» YOUR OBJECTIVE: Restate the data that follows exactly as it stands, beginning with the first line and ending with the line that contains "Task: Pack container".

» TASK MATERIAL:
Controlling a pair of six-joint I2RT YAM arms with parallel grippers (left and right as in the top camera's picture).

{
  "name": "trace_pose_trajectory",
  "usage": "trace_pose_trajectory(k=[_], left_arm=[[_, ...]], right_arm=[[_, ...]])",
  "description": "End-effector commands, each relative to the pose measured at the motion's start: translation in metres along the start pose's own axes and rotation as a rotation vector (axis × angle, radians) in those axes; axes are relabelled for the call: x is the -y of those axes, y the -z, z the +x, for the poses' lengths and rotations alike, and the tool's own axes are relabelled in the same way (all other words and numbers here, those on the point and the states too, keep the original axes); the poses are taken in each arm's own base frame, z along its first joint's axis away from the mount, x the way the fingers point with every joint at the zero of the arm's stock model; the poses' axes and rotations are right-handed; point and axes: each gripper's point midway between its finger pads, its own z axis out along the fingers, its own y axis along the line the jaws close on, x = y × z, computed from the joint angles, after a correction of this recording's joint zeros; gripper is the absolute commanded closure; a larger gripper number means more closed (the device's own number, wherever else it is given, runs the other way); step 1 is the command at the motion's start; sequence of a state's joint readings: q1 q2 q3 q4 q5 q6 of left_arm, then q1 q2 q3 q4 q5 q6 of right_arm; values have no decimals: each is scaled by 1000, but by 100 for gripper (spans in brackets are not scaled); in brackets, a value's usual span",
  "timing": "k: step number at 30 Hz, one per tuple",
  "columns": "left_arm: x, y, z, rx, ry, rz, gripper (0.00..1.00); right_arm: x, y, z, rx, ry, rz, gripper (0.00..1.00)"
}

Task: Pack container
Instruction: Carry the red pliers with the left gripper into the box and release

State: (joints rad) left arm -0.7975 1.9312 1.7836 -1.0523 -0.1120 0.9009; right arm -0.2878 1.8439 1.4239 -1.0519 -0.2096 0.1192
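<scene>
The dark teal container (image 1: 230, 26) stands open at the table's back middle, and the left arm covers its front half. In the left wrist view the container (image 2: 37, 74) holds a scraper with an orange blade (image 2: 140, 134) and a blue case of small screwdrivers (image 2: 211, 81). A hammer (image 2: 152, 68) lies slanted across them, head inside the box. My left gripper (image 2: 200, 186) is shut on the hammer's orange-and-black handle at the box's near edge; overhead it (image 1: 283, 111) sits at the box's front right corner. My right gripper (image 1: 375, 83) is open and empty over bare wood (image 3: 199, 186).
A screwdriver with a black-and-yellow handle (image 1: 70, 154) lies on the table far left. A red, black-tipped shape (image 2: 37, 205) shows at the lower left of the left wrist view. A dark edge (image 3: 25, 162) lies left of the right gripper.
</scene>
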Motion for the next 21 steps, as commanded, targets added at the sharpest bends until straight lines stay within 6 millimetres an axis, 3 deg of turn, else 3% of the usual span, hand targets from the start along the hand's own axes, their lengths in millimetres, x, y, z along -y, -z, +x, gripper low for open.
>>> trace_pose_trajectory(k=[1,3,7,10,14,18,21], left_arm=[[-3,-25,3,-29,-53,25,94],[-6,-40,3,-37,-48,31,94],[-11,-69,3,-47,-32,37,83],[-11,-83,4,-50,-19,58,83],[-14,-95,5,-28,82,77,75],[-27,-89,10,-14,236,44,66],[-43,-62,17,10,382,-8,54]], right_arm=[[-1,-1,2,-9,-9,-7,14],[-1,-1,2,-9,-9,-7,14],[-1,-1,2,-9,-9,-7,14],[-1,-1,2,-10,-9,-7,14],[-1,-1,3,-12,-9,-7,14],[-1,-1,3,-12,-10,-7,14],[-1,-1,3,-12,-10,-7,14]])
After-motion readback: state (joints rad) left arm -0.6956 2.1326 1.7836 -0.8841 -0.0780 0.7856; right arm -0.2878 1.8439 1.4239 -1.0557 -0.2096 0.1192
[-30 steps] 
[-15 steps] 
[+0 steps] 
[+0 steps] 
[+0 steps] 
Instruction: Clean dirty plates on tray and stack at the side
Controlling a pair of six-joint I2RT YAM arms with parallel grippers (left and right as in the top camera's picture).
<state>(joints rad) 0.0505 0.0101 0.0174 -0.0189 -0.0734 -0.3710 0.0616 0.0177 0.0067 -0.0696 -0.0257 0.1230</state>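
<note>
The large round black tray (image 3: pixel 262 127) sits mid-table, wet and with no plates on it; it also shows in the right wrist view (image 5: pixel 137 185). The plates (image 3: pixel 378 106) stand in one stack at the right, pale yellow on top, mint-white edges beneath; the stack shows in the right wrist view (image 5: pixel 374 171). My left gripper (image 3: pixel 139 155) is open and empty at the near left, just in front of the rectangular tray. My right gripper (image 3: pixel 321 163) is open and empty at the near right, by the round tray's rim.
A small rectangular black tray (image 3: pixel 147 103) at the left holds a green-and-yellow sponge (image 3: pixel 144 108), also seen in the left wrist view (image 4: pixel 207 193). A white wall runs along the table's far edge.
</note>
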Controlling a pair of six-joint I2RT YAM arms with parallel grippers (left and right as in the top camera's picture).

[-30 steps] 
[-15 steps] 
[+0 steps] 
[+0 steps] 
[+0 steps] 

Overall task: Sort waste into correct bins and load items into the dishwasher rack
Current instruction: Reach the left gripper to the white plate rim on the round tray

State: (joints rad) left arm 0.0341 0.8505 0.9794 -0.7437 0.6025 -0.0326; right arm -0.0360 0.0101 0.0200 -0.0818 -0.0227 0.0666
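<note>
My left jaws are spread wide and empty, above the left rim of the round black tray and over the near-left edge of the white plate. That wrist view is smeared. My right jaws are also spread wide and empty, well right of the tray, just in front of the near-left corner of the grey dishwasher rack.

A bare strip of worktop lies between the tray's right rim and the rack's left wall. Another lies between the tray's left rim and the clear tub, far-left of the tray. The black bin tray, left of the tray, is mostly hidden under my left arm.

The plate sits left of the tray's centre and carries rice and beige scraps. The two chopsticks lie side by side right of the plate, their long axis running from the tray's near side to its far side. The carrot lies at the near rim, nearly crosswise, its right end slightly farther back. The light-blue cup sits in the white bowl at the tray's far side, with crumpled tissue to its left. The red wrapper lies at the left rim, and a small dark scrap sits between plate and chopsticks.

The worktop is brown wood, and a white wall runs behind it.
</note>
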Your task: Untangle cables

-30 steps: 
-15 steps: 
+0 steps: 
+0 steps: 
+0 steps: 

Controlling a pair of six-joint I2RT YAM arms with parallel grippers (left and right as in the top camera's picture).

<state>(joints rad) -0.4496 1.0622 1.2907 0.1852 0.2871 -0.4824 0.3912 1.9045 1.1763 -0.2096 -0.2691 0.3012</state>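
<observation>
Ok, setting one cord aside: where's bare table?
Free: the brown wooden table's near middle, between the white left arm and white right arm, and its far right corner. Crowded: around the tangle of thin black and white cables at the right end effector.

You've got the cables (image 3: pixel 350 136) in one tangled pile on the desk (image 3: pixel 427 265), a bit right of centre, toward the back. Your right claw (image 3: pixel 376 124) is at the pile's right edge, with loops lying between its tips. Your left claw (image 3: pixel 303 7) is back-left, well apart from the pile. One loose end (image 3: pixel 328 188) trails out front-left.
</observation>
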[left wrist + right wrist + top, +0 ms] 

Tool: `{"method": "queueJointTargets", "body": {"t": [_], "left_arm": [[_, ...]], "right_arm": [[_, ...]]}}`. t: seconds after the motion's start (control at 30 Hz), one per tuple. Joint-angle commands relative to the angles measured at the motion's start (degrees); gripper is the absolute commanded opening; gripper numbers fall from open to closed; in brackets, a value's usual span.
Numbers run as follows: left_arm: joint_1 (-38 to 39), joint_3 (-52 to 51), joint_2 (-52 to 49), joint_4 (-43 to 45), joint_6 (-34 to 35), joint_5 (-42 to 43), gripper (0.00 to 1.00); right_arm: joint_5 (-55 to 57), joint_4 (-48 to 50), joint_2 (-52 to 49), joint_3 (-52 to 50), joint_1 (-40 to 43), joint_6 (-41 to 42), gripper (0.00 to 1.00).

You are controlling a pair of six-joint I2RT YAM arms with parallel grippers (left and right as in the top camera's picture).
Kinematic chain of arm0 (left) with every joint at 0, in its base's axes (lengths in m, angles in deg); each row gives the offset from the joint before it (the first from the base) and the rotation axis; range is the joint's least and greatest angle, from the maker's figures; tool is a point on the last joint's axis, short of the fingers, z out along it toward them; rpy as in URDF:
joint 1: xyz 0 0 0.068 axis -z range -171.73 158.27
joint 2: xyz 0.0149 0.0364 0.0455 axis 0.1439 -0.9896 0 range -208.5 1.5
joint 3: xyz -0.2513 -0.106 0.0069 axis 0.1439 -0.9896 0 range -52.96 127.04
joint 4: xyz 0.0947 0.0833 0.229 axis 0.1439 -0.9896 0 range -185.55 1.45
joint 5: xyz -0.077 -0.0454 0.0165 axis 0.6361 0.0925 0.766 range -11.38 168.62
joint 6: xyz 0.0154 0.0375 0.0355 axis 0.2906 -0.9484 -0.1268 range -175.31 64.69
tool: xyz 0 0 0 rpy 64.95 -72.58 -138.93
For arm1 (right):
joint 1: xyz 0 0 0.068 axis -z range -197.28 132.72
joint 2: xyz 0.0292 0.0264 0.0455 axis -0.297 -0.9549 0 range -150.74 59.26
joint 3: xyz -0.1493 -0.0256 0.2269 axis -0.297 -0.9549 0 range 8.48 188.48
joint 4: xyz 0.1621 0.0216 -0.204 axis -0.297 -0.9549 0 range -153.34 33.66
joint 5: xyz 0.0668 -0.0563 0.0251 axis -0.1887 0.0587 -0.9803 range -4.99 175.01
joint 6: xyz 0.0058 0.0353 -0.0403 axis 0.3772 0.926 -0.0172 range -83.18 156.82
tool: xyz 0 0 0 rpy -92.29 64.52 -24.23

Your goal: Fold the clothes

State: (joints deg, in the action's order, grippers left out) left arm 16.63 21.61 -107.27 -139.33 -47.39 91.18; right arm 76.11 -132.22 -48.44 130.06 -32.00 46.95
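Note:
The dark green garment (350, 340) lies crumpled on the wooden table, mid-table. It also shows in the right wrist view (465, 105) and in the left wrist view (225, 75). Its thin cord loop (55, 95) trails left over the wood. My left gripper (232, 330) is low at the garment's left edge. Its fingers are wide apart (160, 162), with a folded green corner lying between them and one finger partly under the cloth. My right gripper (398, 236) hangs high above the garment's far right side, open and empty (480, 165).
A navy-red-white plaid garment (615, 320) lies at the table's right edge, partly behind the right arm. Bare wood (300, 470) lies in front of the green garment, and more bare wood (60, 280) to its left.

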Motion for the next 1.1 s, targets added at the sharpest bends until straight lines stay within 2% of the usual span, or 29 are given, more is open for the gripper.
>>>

» YOUR SOLUTION:
Controlling a pair of six-joint I2RT YAM arms with parallel grippers (left and right as in the top camera's picture).

{
  "name": "trace_pose_trajectory",
  "usage": "trace_pose_trajectory(k=[_], left_arm=[[_, ...]], right_arm=[[_, ...]])",
  "description": "End-effector commands, each relative to the pose measured at the motion's start: translation in metres along the start pose's own axes and rotation as a rotation vector (axis × angle, radians) in those axes; axes are relabelled for the call: x is the -y of those axes, y the -z, z the +x, for the poses' lengths and rotations alike, and the tool's own axes are relabelled in the same way (all other words and numbers here, those on the point and the states too, keep the original axes); the poses are taken in each arm's own base frame, z along its first joint's axis away from the mount, x the way the fingers point with every joint at the zero of the arm's stock model; the poses' axes and rotations are right-handed; point and axes: each gripper's point midway between its finger pads, its own z axis out along the fingers, its own y axis along the line the jaws close on, x = y × z, computed from the joint angles, after a correction of this recording's joint zeros; gripper is the absolute commanded closure; a larger gripper number means more closed (the device's own number, wherever else it is given, runs the other way); step 1 is the command at the motion's start; sequence of a state's joint readings: q1 q2 q3 q4 q5 q6 of left_arm, then q1 q2 q3 q4 q5 q6 of right_arm; values have no decimals: each is scaled by 1000, but by 100 for gripper (spans in brackets are not scaled); in brackets, a value's usual span",
  "timing": "k: step number at 30 Hz, one per tuple",
  "columns": "left_arm: x, y, z, rx, ry, rz, gripper (0.00..1.00); right_arm: x, y, z, rx, ry, rz, gripper (0.00..1.00)"
}

Task: Pack container

The response to the exercise is now finished.